In fact, FineReport is equipped with built-in Tomcat. If you open the FineReport installation folder, you will find a folder named server, which stores in-built Tomcat profiles. The in-built Tomcat enables you to preview each report page via a URL beginning with localhost:8075.
However, this in-built Tomcat disables others to access a local report project on their own devices. You have to find a server (which refers to hardware, e.g., a Linux server or your PC) to configure a web server (which refers to software, e.g., Tomcat) and then place files in the report project into the web server. When the web server begins to work, the report project becomes a web application in its real sense. Of course, if you already have a web server, you can place files in the report project directly into the web server.
Here, two methods of deployment are mentioned: one is to configure a web server from nothing, which is known as independent deployment; the other is putting files in the report project into an existing web server, namely embedded deployment. You may choose either method as the case may be.
II. Integration
1. Background
After a web application is deployed in FineReport, users need to log in the decision-making platform with username and password. But an enterprise often has a number of business systems, such as CRM, OA and MES, so it will be tedious for users to re-enter the username and password when logging in each system.
The aim of integration is to allow all business systems to share an account system, so that after users log in one of these systems, they can directly access other systems as long as the login status has not expired, saving the trouble of repeating login. Hence, integration is realized through single sign-on (SSO).
2. Rationale of SSO
SSO can be realized based on a number of protocols, such as HTTP, oAuth and CAS. FineReport has developed a login/logout API based on HTTP, which can be called by modifying the front-end code of an existing system, so as to enable simple SSO. By contrast, oAuth- and CAS-based SSO is more complicated, but more helpful to the security of the account system. oAuth licenses logging in the decision-making platform as a service to third-party applications (e.g., other business systems); rather than get the content of the account system, such third-party applications will be licensed to log in the decision-making platform.

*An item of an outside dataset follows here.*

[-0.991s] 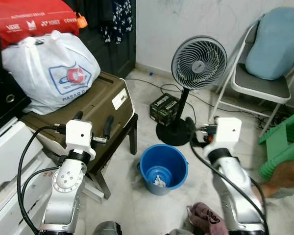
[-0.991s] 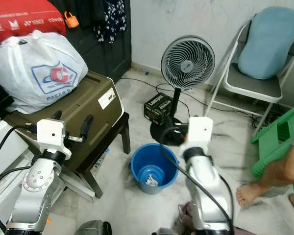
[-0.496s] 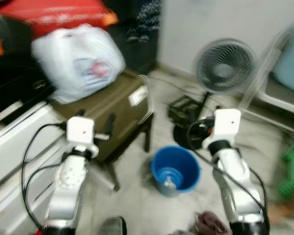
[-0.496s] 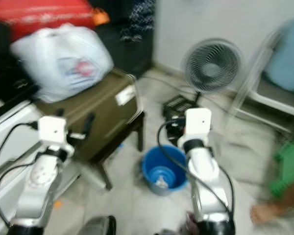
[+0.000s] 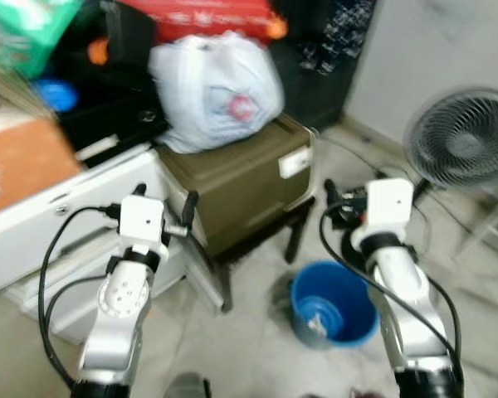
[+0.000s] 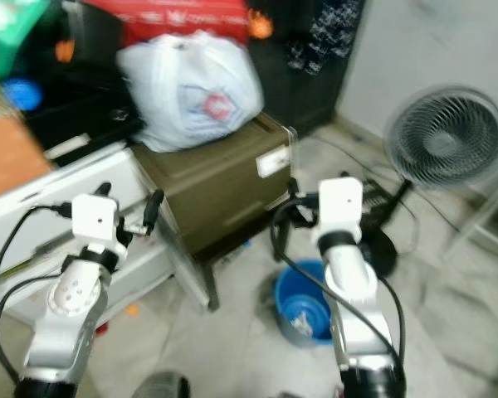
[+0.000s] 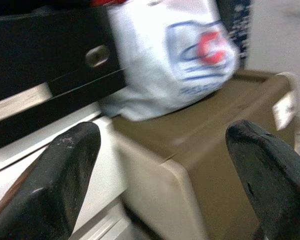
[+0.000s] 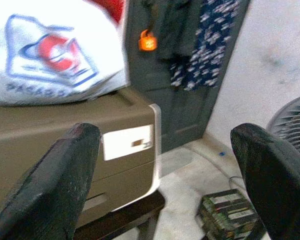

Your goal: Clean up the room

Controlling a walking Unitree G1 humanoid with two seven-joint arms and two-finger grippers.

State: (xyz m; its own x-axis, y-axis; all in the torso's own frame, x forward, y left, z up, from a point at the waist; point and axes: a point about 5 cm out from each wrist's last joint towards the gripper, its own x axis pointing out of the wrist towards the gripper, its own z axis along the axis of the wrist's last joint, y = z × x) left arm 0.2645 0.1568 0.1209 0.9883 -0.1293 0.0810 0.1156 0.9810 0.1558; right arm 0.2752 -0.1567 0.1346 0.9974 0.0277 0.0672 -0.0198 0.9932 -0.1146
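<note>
A blue bucket (image 5: 332, 308) stands on the pale floor with a white scrap inside, just below my right arm. Behind it a brown case (image 5: 241, 178) rests on a dark stool, with a white plastic bag (image 5: 217, 91) on top. My left gripper (image 5: 168, 207) is raised in front of the case's near corner, open and holding nothing. In the left wrist view its fingers (image 7: 65, 170) frame the bag (image 7: 180, 55). My right gripper (image 8: 165, 175) is open and holding nothing, held above the bucket and facing the case (image 8: 65, 135).
White drawers (image 5: 58, 224) stand on the left with an orange-brown box (image 5: 21, 166) on top. A red bag (image 5: 207, 12) lies above the plastic bag. A standing fan (image 5: 463, 141) is on the right, with dark boxes (image 8: 230, 212) at its foot. The pictures are blurred.
The whole picture has swung to the left, so the camera has turned: the chair and green stool have left view, and the drawers have come in. Both grippers stay raised and open.
</note>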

CAS builds a central account authentication platform which offers a unified place for user authentication of all business systems, with the core still lying in authentication through FineReport’s login/logout API.
Taking the API provided by FineReport for example, we introduce the rationale of SSO below.
Suppose there are two systems: one is a report built on FineReport and the other is a different business system. The figure below exhibits the process that users access to both systems by logging in only once. To further understand the process, you have to get to know the basic concepts of session, token and cookie:
Session: if a user is successfully authenticated, the server will generate a session for the user, which you can construe as being used to store information on the user’s login status. After the session is generated, the server will return a sessionid, which is used to find the session corresponding to the user, to the browser. Each time the user accesses a system, the token will be verified. If the result indicates that the login has not expired, then the session corresponding to the user is found through the sessionid, the session remains and the user is allowed to visit the page; if the result shows expired login, then the session corresponding to the user is deleted from the server according to the sessionid and the user has to re-enter the username and password for authentication the next time he accesses the system.
Token: if a user is successfully authenticated, the server will return a token to the browser, which you can construe as encrypted user information that records the time when login is expired. The browser will store the token in the cookie; each time the user accesses a system, the server will first decrypt and then verify the token.
Cookie: stores token and sessionid in the browser.